• _Description of the task_:
Start with the first line of the data and end with the line that holds "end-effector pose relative"; write out each one exactly.

• _Data records_:
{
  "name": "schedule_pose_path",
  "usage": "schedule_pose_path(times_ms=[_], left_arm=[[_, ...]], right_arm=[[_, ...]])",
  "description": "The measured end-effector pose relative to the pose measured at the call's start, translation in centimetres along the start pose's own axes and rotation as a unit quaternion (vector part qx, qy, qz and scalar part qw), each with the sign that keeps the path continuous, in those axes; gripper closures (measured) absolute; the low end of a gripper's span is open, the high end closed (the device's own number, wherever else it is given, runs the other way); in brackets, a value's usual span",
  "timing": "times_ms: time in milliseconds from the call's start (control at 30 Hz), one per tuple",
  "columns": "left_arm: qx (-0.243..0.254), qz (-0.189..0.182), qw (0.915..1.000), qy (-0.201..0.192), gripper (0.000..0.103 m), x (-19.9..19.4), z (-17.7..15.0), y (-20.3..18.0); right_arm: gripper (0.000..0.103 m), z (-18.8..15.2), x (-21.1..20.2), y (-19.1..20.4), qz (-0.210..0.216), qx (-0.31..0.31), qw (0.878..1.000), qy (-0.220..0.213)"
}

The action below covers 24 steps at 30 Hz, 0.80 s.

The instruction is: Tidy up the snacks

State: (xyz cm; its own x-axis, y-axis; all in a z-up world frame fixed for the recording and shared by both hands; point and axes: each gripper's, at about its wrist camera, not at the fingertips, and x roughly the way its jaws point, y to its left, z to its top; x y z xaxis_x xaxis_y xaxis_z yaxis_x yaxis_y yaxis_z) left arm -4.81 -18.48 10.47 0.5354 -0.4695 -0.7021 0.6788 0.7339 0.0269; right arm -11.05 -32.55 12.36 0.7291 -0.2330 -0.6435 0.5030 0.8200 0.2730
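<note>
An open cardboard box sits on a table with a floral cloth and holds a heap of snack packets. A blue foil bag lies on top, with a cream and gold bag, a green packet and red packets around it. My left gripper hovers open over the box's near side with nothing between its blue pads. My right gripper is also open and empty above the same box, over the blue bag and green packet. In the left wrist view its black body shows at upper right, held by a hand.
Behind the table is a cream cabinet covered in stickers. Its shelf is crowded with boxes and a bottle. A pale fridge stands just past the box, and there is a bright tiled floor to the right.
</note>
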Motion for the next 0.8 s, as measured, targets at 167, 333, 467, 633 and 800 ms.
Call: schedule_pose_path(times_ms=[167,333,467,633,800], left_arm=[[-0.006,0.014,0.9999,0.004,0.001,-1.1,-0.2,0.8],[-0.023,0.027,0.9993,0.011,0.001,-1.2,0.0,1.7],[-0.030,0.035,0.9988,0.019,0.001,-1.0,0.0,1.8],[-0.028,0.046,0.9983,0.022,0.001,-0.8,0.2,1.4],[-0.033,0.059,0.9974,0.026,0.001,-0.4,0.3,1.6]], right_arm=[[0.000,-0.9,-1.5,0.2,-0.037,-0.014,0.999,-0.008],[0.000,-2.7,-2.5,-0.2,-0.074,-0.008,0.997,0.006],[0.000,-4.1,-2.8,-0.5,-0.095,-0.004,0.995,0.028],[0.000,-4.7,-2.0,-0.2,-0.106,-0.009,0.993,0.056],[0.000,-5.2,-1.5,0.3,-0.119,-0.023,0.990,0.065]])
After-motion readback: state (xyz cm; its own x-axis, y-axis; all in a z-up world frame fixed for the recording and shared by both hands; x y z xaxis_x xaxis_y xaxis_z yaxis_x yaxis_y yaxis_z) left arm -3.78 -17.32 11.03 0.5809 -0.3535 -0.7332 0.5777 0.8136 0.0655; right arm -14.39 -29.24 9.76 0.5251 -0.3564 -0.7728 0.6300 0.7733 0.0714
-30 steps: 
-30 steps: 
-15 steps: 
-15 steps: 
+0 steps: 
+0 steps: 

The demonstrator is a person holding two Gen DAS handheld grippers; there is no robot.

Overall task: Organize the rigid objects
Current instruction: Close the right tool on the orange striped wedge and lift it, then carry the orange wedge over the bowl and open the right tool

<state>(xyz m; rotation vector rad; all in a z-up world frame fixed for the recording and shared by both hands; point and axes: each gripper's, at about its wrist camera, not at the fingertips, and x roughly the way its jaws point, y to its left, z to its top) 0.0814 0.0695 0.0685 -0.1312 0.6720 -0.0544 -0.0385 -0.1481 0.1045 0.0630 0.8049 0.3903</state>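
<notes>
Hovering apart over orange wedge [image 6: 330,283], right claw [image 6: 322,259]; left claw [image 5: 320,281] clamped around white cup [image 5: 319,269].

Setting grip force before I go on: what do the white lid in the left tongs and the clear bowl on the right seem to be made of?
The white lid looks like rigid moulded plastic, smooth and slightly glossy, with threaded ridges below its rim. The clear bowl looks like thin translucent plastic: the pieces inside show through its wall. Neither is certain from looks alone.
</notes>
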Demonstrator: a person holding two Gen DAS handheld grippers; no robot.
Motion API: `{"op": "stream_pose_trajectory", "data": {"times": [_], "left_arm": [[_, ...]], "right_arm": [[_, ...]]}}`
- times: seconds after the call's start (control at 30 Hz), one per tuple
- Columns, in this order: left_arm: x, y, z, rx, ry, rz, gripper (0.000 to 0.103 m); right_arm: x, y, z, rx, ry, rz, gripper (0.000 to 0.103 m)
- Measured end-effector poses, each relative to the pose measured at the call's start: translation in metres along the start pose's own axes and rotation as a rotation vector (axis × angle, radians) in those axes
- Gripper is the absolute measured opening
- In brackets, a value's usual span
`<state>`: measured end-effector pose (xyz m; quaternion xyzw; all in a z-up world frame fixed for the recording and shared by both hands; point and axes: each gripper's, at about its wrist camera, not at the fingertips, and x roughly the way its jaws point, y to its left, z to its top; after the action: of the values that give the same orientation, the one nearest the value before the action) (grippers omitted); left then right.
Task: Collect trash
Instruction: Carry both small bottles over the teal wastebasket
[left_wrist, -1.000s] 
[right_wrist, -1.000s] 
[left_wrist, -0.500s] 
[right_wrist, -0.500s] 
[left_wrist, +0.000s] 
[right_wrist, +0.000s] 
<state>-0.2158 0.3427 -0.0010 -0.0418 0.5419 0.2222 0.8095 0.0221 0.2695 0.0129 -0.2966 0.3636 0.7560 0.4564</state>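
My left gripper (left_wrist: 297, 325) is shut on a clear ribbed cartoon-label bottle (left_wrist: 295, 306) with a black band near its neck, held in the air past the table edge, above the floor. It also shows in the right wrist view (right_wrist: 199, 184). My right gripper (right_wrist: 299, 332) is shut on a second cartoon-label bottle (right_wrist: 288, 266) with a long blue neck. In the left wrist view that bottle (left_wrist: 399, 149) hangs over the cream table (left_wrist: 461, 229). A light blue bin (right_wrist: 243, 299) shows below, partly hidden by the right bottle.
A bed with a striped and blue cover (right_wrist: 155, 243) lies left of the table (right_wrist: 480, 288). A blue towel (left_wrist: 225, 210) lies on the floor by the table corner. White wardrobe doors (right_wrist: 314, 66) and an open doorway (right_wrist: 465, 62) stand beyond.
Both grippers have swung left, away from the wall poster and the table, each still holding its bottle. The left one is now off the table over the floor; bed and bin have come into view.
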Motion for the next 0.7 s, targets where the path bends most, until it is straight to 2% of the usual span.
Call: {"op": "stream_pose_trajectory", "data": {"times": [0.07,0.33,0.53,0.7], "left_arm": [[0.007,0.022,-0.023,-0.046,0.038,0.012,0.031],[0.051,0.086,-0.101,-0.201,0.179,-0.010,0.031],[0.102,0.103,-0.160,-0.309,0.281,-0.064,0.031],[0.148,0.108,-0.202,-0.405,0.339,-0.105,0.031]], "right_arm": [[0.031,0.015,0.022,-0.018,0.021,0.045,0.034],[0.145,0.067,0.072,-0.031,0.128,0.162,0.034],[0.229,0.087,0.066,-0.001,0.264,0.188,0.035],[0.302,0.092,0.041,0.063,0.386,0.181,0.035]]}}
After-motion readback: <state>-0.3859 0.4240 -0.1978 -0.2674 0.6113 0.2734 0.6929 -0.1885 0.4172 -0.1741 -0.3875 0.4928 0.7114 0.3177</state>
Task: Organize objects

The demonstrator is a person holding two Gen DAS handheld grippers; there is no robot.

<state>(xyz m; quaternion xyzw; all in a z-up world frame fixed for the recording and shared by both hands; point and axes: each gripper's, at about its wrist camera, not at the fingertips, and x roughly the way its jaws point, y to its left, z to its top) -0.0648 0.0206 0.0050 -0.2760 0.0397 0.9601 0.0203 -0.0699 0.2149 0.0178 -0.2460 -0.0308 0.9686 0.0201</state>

• _Task result_:
{
  "name": "schedule_pose_path",
  "usage": "schedule_pose_path(times_ms=[_], left_arm=[[_, ...]], right_arm=[[_, ...]])",
  "description": "The measured end-effector pose relative to the pose measured at the call's start, translation in centimetres along the start pose's own axes and rotation as a unit quaternion (vector part qx, qy, qz and scalar part qw), each with the sign that keeps the path continuous, in those axes; gripper closures (measured) absolute; the low end of a gripper's span is open, the high end closed (the device's own number, wherever else it is given, runs the other way); in brackets, a value's usual span",

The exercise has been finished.